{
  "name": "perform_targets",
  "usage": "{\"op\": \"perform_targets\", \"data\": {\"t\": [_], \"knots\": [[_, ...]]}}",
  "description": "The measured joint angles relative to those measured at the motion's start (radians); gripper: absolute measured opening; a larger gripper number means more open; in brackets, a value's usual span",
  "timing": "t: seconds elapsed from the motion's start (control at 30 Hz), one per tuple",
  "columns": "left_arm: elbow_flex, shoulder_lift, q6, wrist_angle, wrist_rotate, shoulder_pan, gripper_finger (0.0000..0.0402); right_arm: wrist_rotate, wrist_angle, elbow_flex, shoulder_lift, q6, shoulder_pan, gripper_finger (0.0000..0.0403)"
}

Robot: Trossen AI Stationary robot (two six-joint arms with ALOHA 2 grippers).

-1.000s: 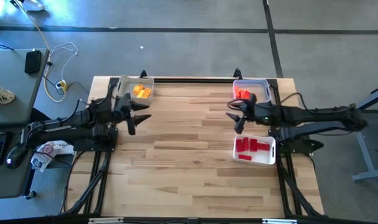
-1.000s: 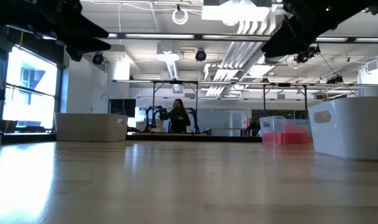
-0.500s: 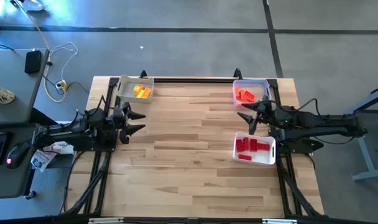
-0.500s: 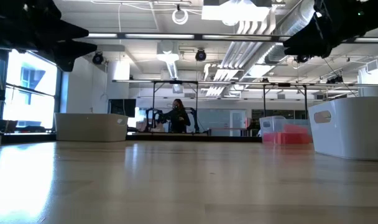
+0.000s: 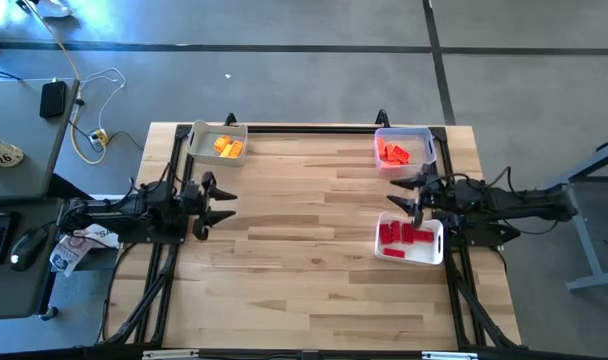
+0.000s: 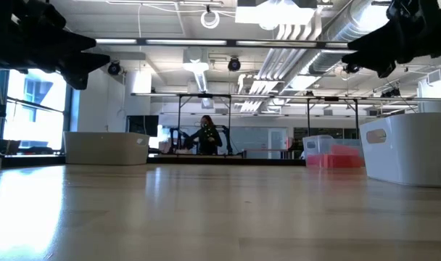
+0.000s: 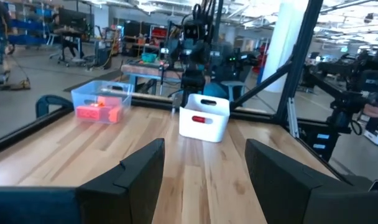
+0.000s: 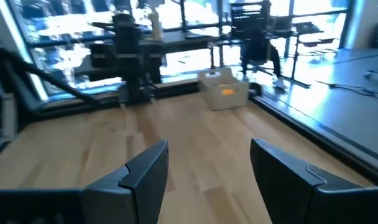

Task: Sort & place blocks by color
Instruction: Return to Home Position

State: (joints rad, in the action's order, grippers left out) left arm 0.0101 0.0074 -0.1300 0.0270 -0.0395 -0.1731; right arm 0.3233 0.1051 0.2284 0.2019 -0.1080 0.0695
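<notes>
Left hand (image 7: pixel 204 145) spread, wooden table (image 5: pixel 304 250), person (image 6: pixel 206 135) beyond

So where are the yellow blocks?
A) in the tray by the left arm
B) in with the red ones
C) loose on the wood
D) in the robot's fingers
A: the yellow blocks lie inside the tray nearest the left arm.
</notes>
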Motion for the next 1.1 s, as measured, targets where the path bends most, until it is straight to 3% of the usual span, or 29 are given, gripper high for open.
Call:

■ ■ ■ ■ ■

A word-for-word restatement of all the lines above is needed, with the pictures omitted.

{
  "name": "perform_targets",
  "usage": "{\"op\": \"perform_targets\", \"data\": {\"t\": [_], \"knots\": [[_, ...]]}}",
  "description": "The measured joint angles relative to those measured at the motion's start (radians); gripper: absolute measured opening; a larger gripper number means more open; in brackets, a value's usual span",
  "timing": "t: seconds elapsed from the motion's start (control at 30 Hz), one per tuple",
  "columns": "left_arm: elbow_flex, shoulder_lift, q6, wrist_angle, wrist_rotate, shoulder_pan, gripper_finger (0.0000..0.0402); right_arm: wrist_rotate, wrist_angle, elbow_flex, shoulder_lift, q6, shoulder_pan, gripper_finger (0.0000..0.0403)"
}

Robot: Trossen AI Stationary robot (two six-joint arms with ALOHA 2 grippers).

-1.000s: 
-1.000s: 
-0.500s: 
-0.500s: 
+0.000s: 
+0.000s: 
+0.000s: 
+0.000s: 

Task: Sort & place blocks by color
Instruction: Return to Home Position

State: (joints rad, in the action's order, grippers left out) left arm 0.0101 0.0074 -0.1300 0.0270 -0.0395 -0.1731; right arm 0.3233 0.1051 0.2284 0.2019 -0.1080 0.0695
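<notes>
Left hand (image 7: pixel 204 145) spread, wooden table (image 5: pixel 304 250), person (image 6: pixel 206 135) beyond

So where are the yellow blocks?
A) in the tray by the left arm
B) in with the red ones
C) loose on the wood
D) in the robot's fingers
A: the yellow blocks lie inside the tray nearest the left arm.
</notes>
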Motion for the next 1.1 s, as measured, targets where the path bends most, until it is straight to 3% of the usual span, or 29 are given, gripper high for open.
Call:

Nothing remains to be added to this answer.